Description: upon rebooting one of the nodes in a cluster, it does not come back online with HA enable: If have reconfigure HA upon every reboot of the node. This procedure goes into many checks to determine where they problem may exist and for my situation; correct this problem.
Summary steps:
Setup new cluster
dragged two nodes into the cluster (now I have a 2 node cluster)
Enabled HA; Reconfigure HA for both Nodes
Created two resouce pools
Dragged 5 VM's from Cluster root to one fo the resource pools
==============================================
HA Cluster and Nodes are running correctly and I can use DRS /VMOTION
Now I reboot the 2nd node (not primary).
==============================
Upon the 2nd node showing up in VMware VI Client it goes into
and alert state. The cluster also goes into alert state
To re-enable HA on the 2nd node
\----
I have to right-click the ESXHOST in viclient and Made the /etc/hosts file on both servers show the name of the server only (it did show the the Fully qualified domain name \[fqdm])
(nano /etc/hosts)
HOSTS file now looks like:
\----
127.0.0.1 localhost.localdomain localhost
10.0.1.1 esx1
10.0.1.2 esx2
\# notice the next lines are for NTP
0.pool.ntp.org
1.pool.ntp.org
2.pool.ntp.org
pool.ntp.org
I also made sure my DNS settings were working correctly:
=========================================
The foward(Forward lookup zones) DNS lookup was working: nslookup esx1.safetylca.org
BUT NOT THE reverse (reverse lookup zones) DNS lookup: nslookup 10.0.1.1
the reverse lookup produce the error:
\** server can't find 1.1.0.10.in-addr.arpa: NXDOMAIN
Correction: Created a new Reverse lookup zone and deleted and re-created the esx servers on the forware lookup zone which created records
in the reverse lookup zones
ALL LOOKUPS STARTED WORKING
nslookup esx1
nslookup 10.0.1.1
nslookup esx1.mydomain.com
>>>>same for 2nd node
I also examined some log files which I found on some other message boards, but again they did not tell me much:
================================================
/opt/LGTOaam512/log
/var/log/vmware/vpx/vpxa.log
ERROR I Found: 547056 warning \[vpxaHalStats] Unexpected return result Expect 1 sample, receive 2 ????what ever that means.

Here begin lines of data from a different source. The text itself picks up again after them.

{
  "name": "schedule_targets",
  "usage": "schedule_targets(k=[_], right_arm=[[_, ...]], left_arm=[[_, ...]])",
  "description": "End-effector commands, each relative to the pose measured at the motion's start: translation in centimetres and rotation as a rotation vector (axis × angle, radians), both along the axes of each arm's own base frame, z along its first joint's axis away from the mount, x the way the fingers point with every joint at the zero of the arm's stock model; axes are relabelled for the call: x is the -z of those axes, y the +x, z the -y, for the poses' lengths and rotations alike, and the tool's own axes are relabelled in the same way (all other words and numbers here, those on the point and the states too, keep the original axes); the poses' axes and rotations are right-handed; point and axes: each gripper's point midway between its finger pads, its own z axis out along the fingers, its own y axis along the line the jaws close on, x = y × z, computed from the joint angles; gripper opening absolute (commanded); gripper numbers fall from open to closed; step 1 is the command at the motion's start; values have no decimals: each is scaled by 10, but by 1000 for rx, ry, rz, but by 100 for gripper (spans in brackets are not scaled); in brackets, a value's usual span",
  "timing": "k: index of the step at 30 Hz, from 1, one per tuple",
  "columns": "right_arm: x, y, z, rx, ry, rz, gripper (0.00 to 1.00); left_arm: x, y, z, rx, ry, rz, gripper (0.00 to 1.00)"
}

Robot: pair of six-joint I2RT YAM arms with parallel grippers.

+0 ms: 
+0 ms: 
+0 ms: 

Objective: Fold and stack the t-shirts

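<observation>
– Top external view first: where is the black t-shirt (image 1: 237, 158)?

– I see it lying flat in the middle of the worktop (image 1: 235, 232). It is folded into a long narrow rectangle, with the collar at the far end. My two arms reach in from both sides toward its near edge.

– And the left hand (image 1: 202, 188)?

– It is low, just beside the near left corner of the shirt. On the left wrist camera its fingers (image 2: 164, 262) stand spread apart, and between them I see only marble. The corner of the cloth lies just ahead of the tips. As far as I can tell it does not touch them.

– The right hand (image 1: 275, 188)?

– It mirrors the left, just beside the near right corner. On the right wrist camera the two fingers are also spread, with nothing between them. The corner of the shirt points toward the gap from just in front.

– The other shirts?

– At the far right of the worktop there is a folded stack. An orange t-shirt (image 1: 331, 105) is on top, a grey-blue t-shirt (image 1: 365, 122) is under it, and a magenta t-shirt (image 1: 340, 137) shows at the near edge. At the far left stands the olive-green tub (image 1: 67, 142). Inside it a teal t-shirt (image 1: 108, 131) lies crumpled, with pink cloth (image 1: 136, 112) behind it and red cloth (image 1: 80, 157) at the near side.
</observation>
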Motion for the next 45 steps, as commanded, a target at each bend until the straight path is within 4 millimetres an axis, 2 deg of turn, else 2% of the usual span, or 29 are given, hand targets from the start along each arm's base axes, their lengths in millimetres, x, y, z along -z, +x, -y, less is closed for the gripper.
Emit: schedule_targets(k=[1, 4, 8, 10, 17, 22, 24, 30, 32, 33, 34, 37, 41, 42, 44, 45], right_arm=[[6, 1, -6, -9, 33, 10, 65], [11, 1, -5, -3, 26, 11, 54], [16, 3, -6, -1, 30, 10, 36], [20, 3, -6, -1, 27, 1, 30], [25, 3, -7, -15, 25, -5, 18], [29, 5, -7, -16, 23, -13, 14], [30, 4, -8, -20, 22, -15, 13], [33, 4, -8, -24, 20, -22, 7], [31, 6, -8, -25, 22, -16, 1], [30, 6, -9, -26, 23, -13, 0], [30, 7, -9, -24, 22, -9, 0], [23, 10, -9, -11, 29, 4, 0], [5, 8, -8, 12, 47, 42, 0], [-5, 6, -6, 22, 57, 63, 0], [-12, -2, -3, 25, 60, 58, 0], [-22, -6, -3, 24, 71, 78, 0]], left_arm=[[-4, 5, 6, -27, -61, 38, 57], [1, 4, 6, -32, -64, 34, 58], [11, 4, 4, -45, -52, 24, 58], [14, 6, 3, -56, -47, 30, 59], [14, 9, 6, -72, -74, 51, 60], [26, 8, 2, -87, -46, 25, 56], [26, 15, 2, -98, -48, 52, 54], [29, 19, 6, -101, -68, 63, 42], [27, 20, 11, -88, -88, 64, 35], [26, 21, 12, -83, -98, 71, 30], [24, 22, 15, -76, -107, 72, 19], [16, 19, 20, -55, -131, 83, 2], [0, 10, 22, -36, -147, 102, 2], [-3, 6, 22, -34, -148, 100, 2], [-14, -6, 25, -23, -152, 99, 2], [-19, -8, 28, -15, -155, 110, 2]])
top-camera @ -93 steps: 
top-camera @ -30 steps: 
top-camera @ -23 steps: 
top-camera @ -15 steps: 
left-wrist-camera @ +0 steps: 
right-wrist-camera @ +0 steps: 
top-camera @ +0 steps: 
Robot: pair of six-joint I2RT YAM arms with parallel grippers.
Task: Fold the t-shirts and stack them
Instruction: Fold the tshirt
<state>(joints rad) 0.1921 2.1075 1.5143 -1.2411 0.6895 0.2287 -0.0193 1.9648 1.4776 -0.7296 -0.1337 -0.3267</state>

So finally I decided to remove both machines from the cluster.
============================================
>Enter maintenance mode:
>delete from cluster
>logged into the esxhost: typed reboot
I did the same thing for the primary node also....
Once both esxhosts rebooted and after no more nodes existed in the Virtual center cluster: I readded the two hosts to the cluster.
Rebooted the servers at the same time: IT WORKED
Rebooted the primary node: IT WORKED
rebooted the 2nd node: IT WORKED AGAIN.
finally........
Search Engine Reference:
HA does not work after a cold boot
HA agenet does not work after I power-off the esxhost
Power off
power button off
Power esx host off
Reboot esx host
reboot server
Red exclamation icon
Red invalid cluster
CLUSTER SETTING WHICH NEEDS TO BE UNCHECKED: "allow virtual machines to be started even if they violate availability constraints"
CLUSTER SETTING: strict admission control
PRIMARY HA AGENT
Number of hosts failures allowed = 1
>Esx command: hostname
Have you tried to create a new cluster group and move all ESX servers into it? HA is very picky and once something goes bad, it stays bad.
Early on in the troubleshooting process I did do this.
It did not resolve the problem.
So I started backtracking my steps to ensure the pre-requisites were correctly configured as indicated above.
If deleting the hosts from the clusters did not work. That was going to be my next step(again).
I was actually 1 step away from calling tech support on this one.
-Doug
You could also try adding the das.isolationaddress option and the value (IP address) of a pingable address, usually the subnet gateway - if it replies to pings. This is under cluster pool settings > advanced.
I also like to leave the fqdn in hosts, just add the host names at the end of each line. This makes for less dependency on DNS.
HA does take several minutes to get going again when a host has been restarted.
Can I ask if you have fully patched both your VMWare ESX servers and your Virtual Centre server?
Can you post your current hosts file?
Are your server getting there correct licensing from a VC server, and can you give us a bit of detail on the physical servers set-up?
Steve "Bug-Man" Pitt
Check your switch to make sure portfast is enabled on the port your service console is plugged into. If you are using a trunked port you will need portfast trucking enabled.